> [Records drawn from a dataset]
[Start of section]

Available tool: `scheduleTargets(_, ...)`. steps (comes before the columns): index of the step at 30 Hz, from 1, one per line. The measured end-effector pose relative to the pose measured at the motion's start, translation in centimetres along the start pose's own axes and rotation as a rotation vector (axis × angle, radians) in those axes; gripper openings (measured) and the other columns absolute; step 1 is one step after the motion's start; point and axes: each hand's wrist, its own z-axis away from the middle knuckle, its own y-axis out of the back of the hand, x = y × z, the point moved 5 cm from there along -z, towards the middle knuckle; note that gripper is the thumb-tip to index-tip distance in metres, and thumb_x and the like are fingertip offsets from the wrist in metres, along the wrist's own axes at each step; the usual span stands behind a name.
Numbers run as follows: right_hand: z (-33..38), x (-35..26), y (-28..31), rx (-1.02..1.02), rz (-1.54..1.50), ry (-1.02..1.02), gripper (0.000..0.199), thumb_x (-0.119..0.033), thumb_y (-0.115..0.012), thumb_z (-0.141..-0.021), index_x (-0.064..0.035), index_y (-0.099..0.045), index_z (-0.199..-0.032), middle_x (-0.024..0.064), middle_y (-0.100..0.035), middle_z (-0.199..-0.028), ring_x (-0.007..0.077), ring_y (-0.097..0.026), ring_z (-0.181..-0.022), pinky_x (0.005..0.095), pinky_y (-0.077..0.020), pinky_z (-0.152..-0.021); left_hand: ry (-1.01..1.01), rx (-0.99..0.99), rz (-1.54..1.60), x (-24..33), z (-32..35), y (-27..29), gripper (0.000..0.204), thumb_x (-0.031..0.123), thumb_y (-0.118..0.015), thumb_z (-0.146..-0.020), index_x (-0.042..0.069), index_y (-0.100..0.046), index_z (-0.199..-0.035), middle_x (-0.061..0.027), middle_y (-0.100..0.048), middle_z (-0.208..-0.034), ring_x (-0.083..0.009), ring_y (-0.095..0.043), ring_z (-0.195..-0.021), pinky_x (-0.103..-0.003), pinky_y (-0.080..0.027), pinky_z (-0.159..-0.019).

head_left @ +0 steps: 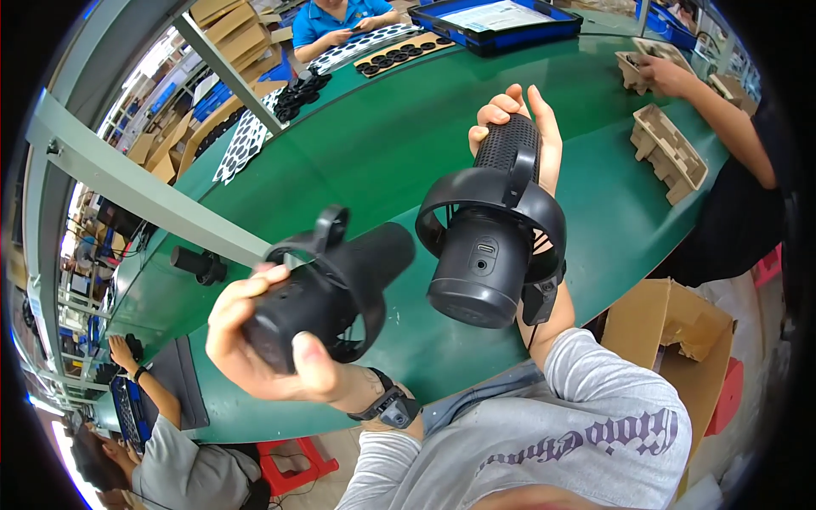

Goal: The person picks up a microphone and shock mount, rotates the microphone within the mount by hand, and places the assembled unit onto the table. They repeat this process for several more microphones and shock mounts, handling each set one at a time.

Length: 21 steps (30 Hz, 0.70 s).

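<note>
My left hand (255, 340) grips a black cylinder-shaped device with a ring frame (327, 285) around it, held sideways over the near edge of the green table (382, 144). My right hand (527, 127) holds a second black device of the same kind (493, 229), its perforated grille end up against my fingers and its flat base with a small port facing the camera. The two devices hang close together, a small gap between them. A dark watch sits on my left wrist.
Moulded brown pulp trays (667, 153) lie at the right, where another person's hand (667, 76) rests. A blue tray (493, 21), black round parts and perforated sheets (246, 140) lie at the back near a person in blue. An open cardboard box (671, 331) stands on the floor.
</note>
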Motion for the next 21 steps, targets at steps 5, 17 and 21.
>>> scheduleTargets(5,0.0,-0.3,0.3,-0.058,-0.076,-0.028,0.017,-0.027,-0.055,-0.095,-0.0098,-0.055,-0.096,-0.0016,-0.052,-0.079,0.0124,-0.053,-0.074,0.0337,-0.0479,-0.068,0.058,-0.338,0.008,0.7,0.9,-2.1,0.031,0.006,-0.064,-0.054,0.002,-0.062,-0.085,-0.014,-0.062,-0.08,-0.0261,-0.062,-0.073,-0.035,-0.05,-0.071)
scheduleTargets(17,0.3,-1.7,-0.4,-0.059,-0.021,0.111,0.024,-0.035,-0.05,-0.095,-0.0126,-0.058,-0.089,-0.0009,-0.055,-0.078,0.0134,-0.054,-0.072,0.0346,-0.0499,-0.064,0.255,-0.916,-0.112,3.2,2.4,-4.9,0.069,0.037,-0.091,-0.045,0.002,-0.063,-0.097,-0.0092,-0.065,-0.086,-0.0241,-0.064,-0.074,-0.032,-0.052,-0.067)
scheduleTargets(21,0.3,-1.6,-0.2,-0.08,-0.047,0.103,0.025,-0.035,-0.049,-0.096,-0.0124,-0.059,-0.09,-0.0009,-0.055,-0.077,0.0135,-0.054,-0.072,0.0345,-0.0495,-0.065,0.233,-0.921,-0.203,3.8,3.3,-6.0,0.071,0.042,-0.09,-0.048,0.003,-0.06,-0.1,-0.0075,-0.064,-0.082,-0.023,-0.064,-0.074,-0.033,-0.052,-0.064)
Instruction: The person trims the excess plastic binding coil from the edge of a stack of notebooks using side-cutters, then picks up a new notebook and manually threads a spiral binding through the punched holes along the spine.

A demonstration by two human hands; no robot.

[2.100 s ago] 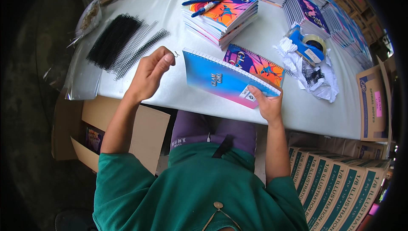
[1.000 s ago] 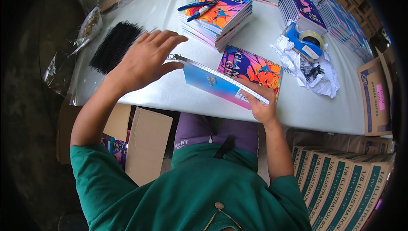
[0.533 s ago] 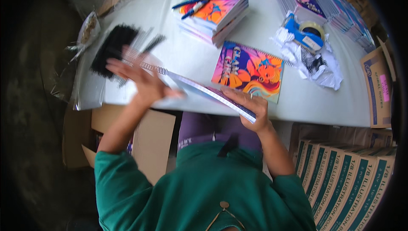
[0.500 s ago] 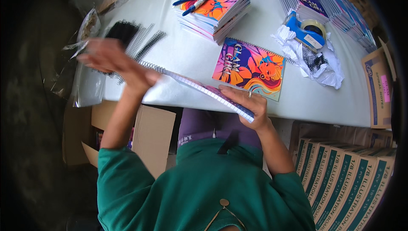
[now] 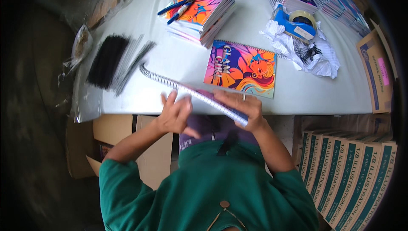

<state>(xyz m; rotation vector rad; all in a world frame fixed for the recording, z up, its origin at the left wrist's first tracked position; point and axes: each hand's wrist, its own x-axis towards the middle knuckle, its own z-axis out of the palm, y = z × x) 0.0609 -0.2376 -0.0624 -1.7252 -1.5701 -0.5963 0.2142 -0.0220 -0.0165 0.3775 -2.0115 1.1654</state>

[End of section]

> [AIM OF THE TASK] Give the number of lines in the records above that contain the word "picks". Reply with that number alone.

> [RESPONSE FOR THIS EXERCISE] 2